By Dan Prud’homme and Mark Cohen

The trade war between the US and China has escalated to a point far beyond the expectations of many. In what started as volleys of tariffs and a WTO complaint against China’s “forced” technology transfer policies, now involves expanded export controls, inbound investment restrictions, restrictions on labor mobility, an FBI task force on economic espionage from China, visa limitations, and an embargo (albeit a temporarily relaxed one at the time of writing this article) against Huawei, a leading Chinese telecom firm. The supply chain disruptions from the trade war are immense.1 And Western firms are increasingly fearful of regulatory reprisals in China.2 While reconfiguration of manufacturing supply chains involving China has been on the forefront of many managers’ responses to the trade dispute,3 currently available advice is sometimes ill-informed about how to best do so. Further, intellectual property (IP), innovation, and non-market strategies – some of which also involve reconfiguring supply chains, others which are distinct – are less discussed but critical for many firms to survive the tensions.


Attempts to redraw manufacturing supply chains so that companies’ goods will be classified as originating from a country other than China, and therefore avoid the latest round of Trump tariffs, are fraught with risks.
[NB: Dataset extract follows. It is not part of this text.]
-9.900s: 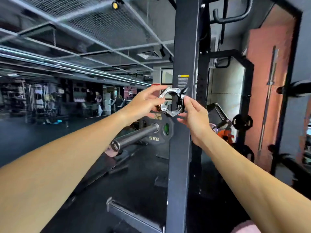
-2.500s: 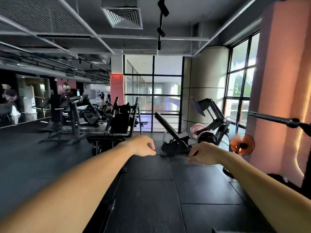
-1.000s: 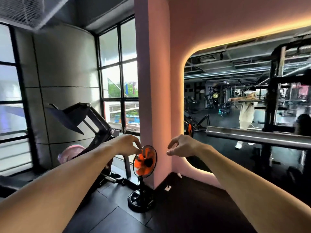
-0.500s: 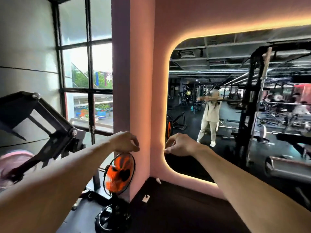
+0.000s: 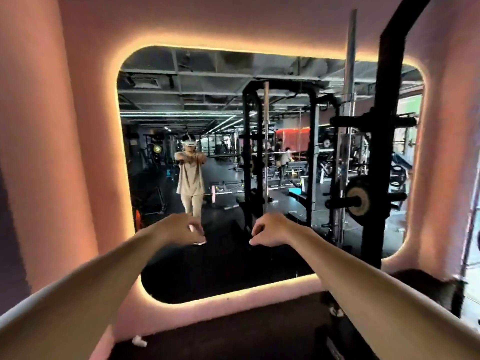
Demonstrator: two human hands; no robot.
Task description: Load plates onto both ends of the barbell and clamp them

Reconfiguring manufacturing supply chains the right way

Attempts to redraw manufacturing supply chains so that companies’ goods will be classified as originating from a country other than China, and therefore avoid the latest round of Trump tariffs, are fraught with risks. In some cases, it may be possible to reduce US tariffs to zero if a firms’ goods undergo a sufficiently high level of manufacturing or other transformation in a country that enjoys duty-free treatment under a free trade agreement or other preferential arrangement with the US. However, in order for products to be eligible for US non-punitive “most favored nation” tariffs, firms will usually need to perform a “substantial transformation” of their product components in a country outside of China and prove the country of origin of such transformation. Separate rules regarding the country of origin may also apply if the product is subject to antidumping or countervailing duties. Additionally, US export control laws have separate rules regarding incorporation of US technology into foreign-manufactured products.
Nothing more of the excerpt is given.